Take the data below and extract the lines from the one with "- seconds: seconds" to the one with "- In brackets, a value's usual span", inclusive, exactly as written.

*** Opening of PROVIDED MATERIAL ***

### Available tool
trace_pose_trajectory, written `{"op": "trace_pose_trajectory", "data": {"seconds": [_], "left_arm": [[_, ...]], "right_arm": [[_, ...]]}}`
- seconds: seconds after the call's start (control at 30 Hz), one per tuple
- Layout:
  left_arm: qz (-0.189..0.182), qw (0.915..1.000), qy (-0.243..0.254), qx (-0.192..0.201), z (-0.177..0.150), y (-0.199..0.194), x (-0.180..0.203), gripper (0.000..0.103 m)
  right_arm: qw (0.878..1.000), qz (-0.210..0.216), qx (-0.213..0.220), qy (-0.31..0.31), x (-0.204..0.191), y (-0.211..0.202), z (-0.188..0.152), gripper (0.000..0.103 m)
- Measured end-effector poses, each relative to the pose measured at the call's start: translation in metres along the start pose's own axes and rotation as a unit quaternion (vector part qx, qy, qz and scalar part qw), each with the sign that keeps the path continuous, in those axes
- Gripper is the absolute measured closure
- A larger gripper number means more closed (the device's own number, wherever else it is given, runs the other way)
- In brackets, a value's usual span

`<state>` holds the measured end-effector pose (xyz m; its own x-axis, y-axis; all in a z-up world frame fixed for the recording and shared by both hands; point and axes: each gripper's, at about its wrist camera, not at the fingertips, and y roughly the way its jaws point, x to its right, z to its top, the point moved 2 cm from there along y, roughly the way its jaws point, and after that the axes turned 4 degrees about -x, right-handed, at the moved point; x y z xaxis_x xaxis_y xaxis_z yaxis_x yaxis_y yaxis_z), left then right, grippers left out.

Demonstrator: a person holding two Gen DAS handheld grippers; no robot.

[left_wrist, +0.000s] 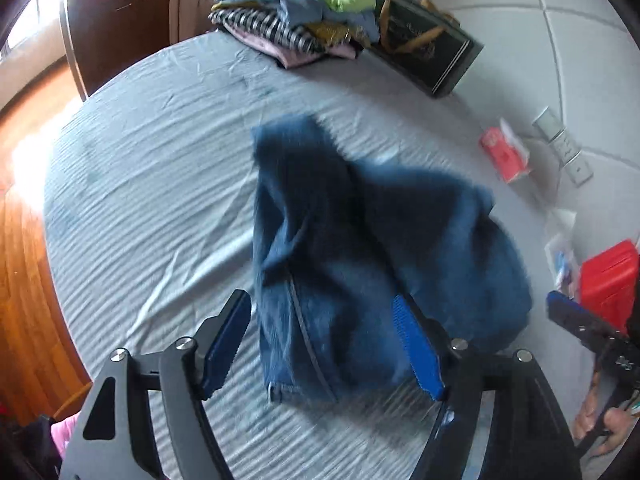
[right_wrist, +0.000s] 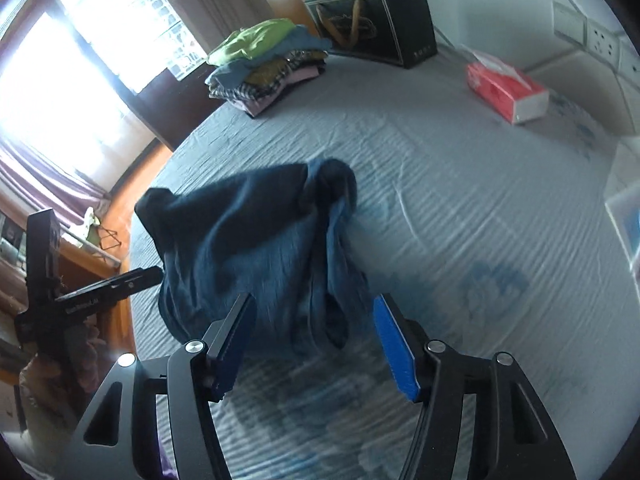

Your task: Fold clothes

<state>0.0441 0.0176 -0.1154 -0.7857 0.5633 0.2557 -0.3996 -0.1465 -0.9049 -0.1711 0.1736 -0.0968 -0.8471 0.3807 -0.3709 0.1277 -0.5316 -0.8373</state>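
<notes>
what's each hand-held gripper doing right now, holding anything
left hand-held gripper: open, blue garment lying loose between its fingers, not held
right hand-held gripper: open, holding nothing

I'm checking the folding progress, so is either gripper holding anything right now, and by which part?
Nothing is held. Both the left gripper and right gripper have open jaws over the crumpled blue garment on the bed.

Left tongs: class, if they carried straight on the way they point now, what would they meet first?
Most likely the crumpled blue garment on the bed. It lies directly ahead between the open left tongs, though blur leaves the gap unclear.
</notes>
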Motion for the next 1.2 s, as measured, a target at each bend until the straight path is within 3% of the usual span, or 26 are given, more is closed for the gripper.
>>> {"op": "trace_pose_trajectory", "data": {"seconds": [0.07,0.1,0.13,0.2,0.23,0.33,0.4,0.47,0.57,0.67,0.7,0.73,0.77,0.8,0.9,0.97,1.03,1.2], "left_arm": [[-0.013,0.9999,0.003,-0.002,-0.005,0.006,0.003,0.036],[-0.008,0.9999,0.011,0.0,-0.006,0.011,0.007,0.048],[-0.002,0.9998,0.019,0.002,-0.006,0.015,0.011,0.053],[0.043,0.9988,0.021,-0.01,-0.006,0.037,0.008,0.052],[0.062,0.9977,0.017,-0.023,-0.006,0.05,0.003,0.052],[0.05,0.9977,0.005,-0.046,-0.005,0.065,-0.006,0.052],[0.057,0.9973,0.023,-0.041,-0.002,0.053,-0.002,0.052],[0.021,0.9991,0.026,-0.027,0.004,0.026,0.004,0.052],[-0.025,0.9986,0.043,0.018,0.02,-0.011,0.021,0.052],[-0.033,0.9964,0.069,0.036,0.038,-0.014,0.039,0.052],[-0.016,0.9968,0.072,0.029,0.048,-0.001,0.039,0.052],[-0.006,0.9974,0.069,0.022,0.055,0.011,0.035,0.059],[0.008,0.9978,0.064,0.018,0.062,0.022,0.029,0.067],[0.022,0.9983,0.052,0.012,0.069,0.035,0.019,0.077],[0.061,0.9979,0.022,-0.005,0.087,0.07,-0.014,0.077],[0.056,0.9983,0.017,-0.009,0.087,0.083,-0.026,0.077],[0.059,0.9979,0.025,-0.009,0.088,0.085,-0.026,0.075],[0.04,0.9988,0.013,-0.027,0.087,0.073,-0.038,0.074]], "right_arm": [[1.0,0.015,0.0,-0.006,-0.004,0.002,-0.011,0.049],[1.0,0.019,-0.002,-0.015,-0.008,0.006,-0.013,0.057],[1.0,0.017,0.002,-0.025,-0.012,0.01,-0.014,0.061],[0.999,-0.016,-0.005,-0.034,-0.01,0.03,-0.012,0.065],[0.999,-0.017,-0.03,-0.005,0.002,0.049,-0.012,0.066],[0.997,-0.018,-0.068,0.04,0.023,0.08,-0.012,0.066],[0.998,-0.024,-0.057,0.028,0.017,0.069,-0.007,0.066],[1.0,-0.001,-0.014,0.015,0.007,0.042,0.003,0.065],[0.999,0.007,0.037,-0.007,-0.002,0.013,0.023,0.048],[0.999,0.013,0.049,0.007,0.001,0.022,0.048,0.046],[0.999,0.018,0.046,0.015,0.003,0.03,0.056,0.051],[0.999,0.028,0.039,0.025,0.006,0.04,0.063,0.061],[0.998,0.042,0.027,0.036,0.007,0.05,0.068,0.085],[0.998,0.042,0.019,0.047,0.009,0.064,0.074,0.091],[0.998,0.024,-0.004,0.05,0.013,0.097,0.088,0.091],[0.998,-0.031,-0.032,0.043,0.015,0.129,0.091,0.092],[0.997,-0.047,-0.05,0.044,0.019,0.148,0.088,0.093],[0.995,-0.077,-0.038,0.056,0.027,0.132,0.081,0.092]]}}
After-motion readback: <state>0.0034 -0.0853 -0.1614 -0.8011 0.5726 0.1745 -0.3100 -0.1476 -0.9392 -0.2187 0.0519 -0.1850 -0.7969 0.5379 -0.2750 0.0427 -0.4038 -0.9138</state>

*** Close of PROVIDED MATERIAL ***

**EXPECTED ANSWER**
- seconds: seconds after the call's start (control at 30 Hz), one per tuple
- Layout:
  left_arm: qz (-0.189..0.182), qw (0.915..1.000), qy (-0.243..0.254), qx (-0.192..0.201), z (-0.177..0.150), y (-0.199..0.194), x (-0.180..0.203), gripper (0.000..0.103 m)
  right_arm: qw (0.878..1.000), qz (-0.210..0.216), qx (-0.213..0.220), qy (-0.31..0.31), x (-0.204..0.191), y (-0.211..0.202), z (-0.188..0.152), gripper (0.000..0.103 m)
- Measured end-effector poses, each relative to the pose measured at the call's start: translation in metres along the start pose's own axes and rotation as a unit quaternion (vector part qx, qy, qz and scalar part qw), each with the sign that keeps the path continuous, in those axes
- Gripper is the absolute measured closure
- A larger gripper number means more closed (the device's own number, wherever else it is given, runs the other way)
- In brackets, a value's usual span

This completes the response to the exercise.